━━ Provided data ━━
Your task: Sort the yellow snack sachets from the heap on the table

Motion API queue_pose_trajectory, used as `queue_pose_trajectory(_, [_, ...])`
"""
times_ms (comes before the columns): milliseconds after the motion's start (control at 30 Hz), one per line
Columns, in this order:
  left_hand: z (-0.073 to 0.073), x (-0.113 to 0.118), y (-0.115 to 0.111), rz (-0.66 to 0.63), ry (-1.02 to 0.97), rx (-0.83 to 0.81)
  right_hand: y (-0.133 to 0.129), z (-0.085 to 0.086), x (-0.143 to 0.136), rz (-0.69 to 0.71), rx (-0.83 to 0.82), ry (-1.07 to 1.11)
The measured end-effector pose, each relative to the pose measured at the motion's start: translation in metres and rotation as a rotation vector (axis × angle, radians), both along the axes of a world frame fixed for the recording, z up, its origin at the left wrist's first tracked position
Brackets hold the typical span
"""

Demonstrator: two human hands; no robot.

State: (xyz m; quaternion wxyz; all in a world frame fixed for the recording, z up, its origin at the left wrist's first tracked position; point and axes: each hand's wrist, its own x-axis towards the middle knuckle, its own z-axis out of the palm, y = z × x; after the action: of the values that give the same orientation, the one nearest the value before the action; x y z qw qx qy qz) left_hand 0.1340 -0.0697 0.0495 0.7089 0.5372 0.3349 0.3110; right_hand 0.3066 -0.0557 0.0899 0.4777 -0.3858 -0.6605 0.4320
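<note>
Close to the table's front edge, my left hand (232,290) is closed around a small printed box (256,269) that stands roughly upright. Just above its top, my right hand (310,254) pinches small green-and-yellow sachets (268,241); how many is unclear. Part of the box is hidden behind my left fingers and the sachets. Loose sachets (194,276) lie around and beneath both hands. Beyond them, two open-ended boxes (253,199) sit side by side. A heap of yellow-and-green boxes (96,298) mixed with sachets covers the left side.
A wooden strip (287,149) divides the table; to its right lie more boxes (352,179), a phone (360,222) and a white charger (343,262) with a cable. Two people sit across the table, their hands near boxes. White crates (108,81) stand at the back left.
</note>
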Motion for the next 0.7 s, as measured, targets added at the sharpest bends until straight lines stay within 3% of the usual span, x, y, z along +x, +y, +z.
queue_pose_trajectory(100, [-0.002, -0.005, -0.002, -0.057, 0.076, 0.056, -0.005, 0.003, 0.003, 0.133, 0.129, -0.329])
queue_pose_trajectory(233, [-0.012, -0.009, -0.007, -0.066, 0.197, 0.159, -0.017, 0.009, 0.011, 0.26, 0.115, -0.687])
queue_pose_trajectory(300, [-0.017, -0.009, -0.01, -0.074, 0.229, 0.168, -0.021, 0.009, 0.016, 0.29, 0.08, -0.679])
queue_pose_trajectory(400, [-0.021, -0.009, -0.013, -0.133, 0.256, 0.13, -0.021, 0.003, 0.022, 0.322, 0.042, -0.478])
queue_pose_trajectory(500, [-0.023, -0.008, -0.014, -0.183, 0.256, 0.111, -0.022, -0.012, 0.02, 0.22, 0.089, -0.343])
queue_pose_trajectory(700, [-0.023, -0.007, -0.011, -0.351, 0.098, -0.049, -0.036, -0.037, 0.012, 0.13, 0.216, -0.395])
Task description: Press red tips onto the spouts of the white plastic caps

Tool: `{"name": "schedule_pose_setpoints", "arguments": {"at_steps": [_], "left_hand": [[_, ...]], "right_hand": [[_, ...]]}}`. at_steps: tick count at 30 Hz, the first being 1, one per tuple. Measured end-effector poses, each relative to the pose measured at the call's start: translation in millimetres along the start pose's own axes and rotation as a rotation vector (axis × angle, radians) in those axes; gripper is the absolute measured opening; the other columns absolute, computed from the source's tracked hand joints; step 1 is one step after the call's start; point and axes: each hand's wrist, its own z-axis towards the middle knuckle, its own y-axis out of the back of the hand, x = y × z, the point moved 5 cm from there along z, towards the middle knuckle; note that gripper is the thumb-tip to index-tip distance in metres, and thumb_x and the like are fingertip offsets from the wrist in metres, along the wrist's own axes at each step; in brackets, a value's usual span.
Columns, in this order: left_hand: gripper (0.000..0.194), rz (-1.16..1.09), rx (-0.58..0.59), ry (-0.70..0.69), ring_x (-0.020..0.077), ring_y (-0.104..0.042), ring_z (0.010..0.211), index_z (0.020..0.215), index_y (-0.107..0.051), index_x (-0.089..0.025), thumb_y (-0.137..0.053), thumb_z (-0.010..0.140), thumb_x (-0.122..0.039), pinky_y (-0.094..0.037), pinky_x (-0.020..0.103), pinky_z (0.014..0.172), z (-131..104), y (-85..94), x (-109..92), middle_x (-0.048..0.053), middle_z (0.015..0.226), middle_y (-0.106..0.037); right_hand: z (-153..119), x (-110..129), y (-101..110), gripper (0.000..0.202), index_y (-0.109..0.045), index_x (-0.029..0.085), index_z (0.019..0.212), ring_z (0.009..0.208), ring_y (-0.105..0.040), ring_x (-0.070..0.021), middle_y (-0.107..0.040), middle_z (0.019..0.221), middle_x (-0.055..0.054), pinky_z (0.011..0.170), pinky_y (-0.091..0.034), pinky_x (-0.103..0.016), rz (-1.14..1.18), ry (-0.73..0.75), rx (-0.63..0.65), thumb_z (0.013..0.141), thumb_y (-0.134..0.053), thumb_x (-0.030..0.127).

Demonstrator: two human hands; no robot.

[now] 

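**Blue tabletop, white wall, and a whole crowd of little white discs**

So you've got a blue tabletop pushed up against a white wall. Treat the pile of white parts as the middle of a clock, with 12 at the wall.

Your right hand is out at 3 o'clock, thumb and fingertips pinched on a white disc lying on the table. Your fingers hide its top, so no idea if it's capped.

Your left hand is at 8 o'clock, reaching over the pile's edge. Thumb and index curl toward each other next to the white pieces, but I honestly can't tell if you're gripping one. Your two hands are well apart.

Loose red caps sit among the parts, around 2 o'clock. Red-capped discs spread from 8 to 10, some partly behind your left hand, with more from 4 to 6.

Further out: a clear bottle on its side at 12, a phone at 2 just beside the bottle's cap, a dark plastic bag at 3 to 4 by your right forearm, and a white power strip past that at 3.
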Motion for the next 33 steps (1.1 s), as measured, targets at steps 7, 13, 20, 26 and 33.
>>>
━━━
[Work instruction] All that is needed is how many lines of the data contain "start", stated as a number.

[Written response] 3